We Had No Rules

  • By Corinne Manning
  • Arsenal Pulp Press
  • 192 pp.
  • Reviewed by Casey Bridgers
  • June 20, 2021

An examination of transgression, belonging, and coming of age in American queerness.

We Had No Rules

We Had No Rules is an exploration of the opportunities and limits of modern American queerness. Corinne Manning’s collection of short stories looks messiness and complications right in the face, posing the question, “What is the shape of queer life today?”

The collection begins with a kind of story many are familiar with — that of a queer teenager escaping her conservative family for a new life in New York City. But her vision of a utopic future is quickly derailed by an opportunistic roommate, setting a pattern that repeats throughout the book.

The people in these stories all imagine queer life to be free of restrictions and boundaries, free of the confinements of straight, heterosexual life. Almost immediately, though, every one of them runs into a roadblock. They find themselves with family, friends, and partners who want something more conventional, and occasionally, even discover that they themselves want that.

So they charge ahead, breaking the rules and assuming their loved ones will follow, only to find that they have simply acted selfishly and ignored the needs of others. Some of them recognize this, and others have no idea why they’re in trouble.

It’s tempting to categorize the protagonists in these stories as simply people behaving badly. And by society’s usual relationship norms, they are: They cheat, they assault, they abuse power, they willfully misunderstand others’ pain. But they do so under the illusion that they are exploring life’s possibilities. And this is where We Had No Rules’ central thread of conflict arises, a conflict that is a core piece of modern queer life.

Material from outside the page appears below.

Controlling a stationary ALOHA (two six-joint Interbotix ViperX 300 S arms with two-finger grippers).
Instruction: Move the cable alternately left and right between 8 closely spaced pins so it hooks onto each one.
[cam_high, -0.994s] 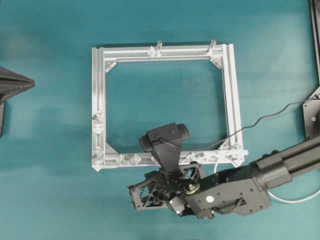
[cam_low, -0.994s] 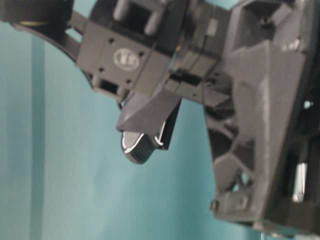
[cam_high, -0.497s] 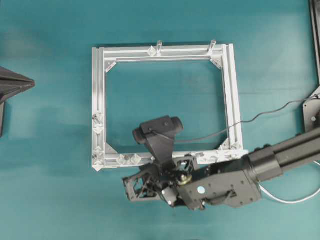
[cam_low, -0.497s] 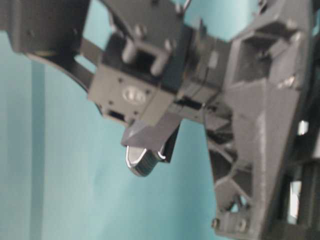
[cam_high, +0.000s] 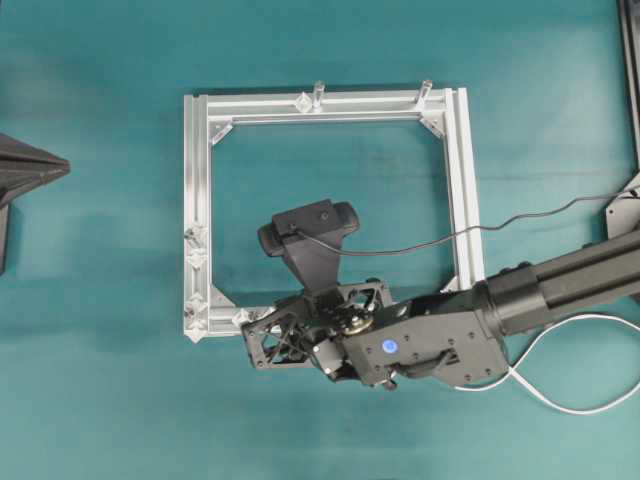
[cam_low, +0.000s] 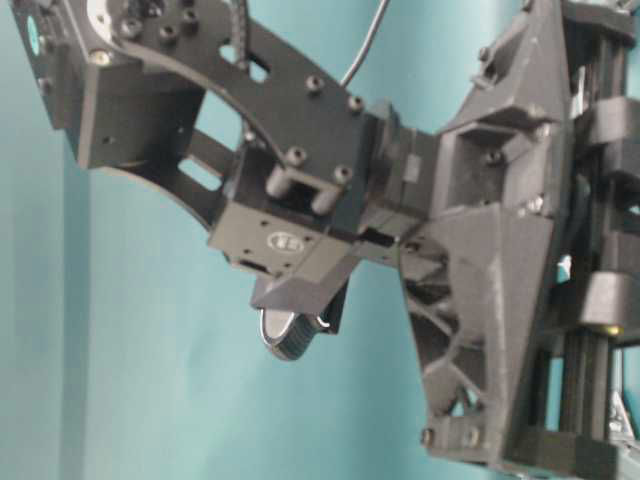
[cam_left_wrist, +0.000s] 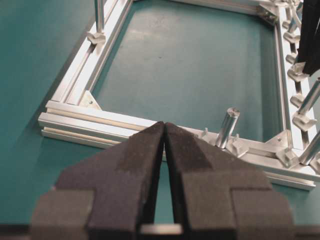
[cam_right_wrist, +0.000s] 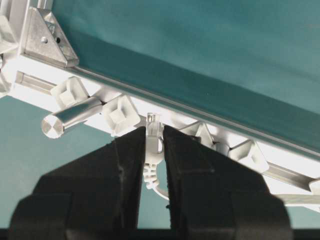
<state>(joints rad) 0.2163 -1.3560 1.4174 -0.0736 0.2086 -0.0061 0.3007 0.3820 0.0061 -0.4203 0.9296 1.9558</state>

Queer people in America have been wrestling for decades with the tension between boundless manifestations of gender and sexuality and the pull to fit into society. It was a constant argument during the marriage equality fight in the early 2000s. Earning this right allows us “respectability” within broader society, but should we fight so hard to be seen as “just the same as you” when, by definition, we aren’t? Do we want to bend ourselves, erase ourselves, to join a system we would rather flout?

Characters struggle with this as they test the limits of the realms they inhabit. In “The Boy on the Periphery of the World,” Brian evades the topic of marriage even after a two-year engagement, to the confusion of his committed boyfriend. The unnamed protagonist of “Chewbacca and Clyde” never married or even pledged monogamy to her partner, Meredeth, and is shocked when Meredeth leaves her after a cheating incident. And the narrator of “Ninety Days” wears increasingly flashy outfits to perform her gender in extreme, a reaction to her attraction to a cookie-cutter marriage.

Characters repeatedly find themselves dragged back into conformity, and many end up asking themselves whether continuing to chase the dream of gender and sexual freedom is worth losing their families and partners over.

These characters encompass a range of ages, genders, and sexualities, but curiously missing are any identifiers of race or class. It seems that everyone is a middle-class white. How strange it is to explore the edges of identity but fail to explicitly include any characters of color, any poor characters, or any disabled characters, especially when it’s queer people with these intersecting identities who are usually the ones pushing hardest on the boundaries and demanding that the larger society see and accept them.

Of course, this “individualism vs. conformity” divide does not always loom as large for queer people of color. A Black trans woman will nearly always have more difficulty fitting into societal norms than a white cis lesbian and may simply never be accepted enough to be forced to choose a path.

I don’t personally know the details of author Corinne Manning’s background, so it is possible they intentionally chose to write what they know, which is commendable in an era where publishing is still filled with poorly handled books by white authors about people of color. Still, by leaving out this entire portion of the queer world, the author winds up examining a very narrowly defined version of the queer existence.